Psychanalyse des blogs. L’importance de l’écriture.

Jisee a publié avant les vacances un article sur internet et la psychanalyse. Pour prolonger sa réflexion et le débat sur les rapports entre internet et la psychanalyse, j’aimerais étudier la place de l’écriture dans les forums. En effet, avant d’être des groupes, ils sont, me semble-t-il, des groupes écrits.

 

La place de la secondarité, de l’élaboration et du décalage temporel m’apparaît ainsi centrale dans les forums ou les blogs suscitant des discussions. Lecteur régulier de Sportvox, par exemple, je suis surpris du nombre d’agacements, d’incompréhensions liées au fait que le message écrit aurait été mal compris par celui qui y répond ou n’y répond pas. Je pense que les querelles sur les forums sont loin d’être identiques à celles qui peuvent se produire dans un groupe « non textuel ».

Il me semble que les notions de « parole » et d’ « écriture » telles qu’elles ont été définies par J. Derrida permettent d’éclairer la spécificité du groupe écrit.

Pour le dire en quelques mots, J. Derrida a parlé de phonocentrisme pour définir la priorité accordée à la parole au détriment de l’écriture. Cette parole est pensée comme « proximité de la pensée à elle-même ». D’où l’idée, en psychanalyse qu’elle serait l’une des voies d’expressions de l’inconscient (par les lapsus notamment). L’écriture témoigne au contraire d’une distance, d’un écart du sujet avec lui-même et avec l’autre. Derrida a parlé de « différance » pour désigner cet écart propre à l’écriture.

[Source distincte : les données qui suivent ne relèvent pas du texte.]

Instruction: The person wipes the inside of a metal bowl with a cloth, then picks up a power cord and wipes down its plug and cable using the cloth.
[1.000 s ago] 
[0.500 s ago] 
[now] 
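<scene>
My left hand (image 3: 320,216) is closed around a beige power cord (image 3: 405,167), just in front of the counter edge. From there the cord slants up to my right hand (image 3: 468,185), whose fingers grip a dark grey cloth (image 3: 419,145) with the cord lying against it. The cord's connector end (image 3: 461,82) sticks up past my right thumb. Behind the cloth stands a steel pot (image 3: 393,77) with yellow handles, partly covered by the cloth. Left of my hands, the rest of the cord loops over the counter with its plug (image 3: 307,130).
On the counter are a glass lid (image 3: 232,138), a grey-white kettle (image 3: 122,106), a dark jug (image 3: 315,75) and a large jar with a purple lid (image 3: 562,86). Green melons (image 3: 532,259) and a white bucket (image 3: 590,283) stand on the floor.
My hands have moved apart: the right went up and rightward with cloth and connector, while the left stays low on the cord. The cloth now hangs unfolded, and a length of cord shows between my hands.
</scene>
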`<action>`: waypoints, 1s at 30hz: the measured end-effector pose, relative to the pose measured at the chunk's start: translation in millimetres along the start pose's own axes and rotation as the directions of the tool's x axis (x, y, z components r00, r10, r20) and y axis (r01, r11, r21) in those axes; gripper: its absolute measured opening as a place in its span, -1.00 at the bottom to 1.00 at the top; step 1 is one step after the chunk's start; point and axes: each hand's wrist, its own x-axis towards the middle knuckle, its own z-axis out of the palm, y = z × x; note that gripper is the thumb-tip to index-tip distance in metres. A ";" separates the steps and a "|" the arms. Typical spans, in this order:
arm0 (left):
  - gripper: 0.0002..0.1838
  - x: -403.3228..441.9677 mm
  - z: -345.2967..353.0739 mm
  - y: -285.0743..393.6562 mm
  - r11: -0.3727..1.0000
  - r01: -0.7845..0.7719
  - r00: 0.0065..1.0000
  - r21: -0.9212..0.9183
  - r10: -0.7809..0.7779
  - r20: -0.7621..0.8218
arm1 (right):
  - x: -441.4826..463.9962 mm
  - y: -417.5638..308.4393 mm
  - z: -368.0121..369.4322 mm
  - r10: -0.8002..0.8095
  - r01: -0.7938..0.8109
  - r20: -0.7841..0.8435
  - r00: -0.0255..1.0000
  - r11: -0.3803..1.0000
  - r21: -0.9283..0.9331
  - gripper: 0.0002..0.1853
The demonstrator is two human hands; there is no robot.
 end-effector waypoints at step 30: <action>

Parler d’écriture, c’est souligner que tout énoncé s’espace, se temporalise et qu’entre la pensée et la trace écrite il existe un écart.

Les implications de cet écart entre pensée et écriture, redoublé par celui qui sépare l’écrit de sa réponse, peuvent être une clef pour penser la spécificité du groupe dans un forum. Les phénomènes repérés dans le fonctionnement des groupes « non textuels » ne peuvent donc être tout à fait les mêmes que ceux des groupes « textuels ». Les mouvements inconscients ne sont plus aussi directs que dans les groupes « réels », les jeux de masques ou les questionnements sur sa propre identité y sont plus importants, par exemple. Dans le groupe écrit, « nous » est un autre (au sens où l’écriture contient cette altérité).

Plus que dans sa virtualité, comme la psychanalyse l’écrit souvent, la spécificité du groupe sur un forum résiderait donc dans sa textualité et dans l’écart qu’elle implique entre soi et son écrit. Si cette hypothèse s’avérait féconde, elle nécessiterait sans doute pour la psychanalyse d’aller interroger d’autres champs de réflexion.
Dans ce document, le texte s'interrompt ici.